WORK ORDER: A word-for-word retyping of the listing is the goal.

DATASET SECTION:
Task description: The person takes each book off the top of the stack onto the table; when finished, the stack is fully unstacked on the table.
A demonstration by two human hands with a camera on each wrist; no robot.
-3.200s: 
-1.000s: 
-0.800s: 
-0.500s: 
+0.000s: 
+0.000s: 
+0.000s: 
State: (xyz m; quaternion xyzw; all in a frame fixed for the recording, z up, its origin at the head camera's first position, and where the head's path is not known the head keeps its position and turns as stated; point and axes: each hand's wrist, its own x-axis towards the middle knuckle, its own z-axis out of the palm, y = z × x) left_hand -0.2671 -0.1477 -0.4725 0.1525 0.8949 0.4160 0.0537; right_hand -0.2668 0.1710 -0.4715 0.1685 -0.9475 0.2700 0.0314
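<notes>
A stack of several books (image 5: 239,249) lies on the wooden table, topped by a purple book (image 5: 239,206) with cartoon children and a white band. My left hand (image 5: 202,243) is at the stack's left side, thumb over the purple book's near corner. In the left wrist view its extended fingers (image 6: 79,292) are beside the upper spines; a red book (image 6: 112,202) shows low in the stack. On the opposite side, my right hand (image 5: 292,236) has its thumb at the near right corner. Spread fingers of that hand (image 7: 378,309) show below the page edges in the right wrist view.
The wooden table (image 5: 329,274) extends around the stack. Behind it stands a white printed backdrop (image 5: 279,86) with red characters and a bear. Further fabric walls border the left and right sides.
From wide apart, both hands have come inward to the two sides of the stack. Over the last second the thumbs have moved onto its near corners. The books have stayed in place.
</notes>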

ANSWER BOX:
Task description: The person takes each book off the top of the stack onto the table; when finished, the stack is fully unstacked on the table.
A demonstration by two human hands with a camera on each wrist; no robot.
-3.200s: 
-1.000s: 
-0.800s: 
-0.500s: 
+0.000s: 
+0.000s: 
+0.000s: 
State: (xyz m; quaternion xyzw; all in a frame fixed for the recording, z up, its origin at the head camera's first position, and where the head's path is not known the head keeps its position and turns as stated; point and axes: each hand's wrist, its own x-axis towards the middle knuckle, its own z-axis out of the palm, y = z × x) left_hand -0.2671 -0.1477 -0.4725 0.1525 0.8949 0.4160 0.0537; right_hand -0.2668 0.1710 -0.4715 0.1685 -0.9475 0.2700 0.0314
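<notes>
A stack of several books (image 5: 239,249) lies on the wooden table, topped by a purple book (image 5: 239,206) with cartoon children and a white band. My left hand (image 5: 202,243) is at the stack's left side, thumb over the purple book's near corner. In the left wrist view its extended fingers (image 6: 79,292) are beside the upper spines; a red book (image 6: 112,202) shows low in the stack. On the opposite side, my right hand (image 5: 292,236) has its thumb at the near right corner. Spread fingers of that hand (image 7: 378,309) show below the page edges in the right wrist view.
The wooden table (image 5: 329,274) extends around the stack. Behind it stands a white printed backdrop (image 5: 279,86) with red characters and a bear. Further fabric walls border the left and right sides.
From wide apart, both hands have come inward to the two sides of the stack. Over the last second the thumbs have moved onto its near corners. The books have stayed in place.
</notes>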

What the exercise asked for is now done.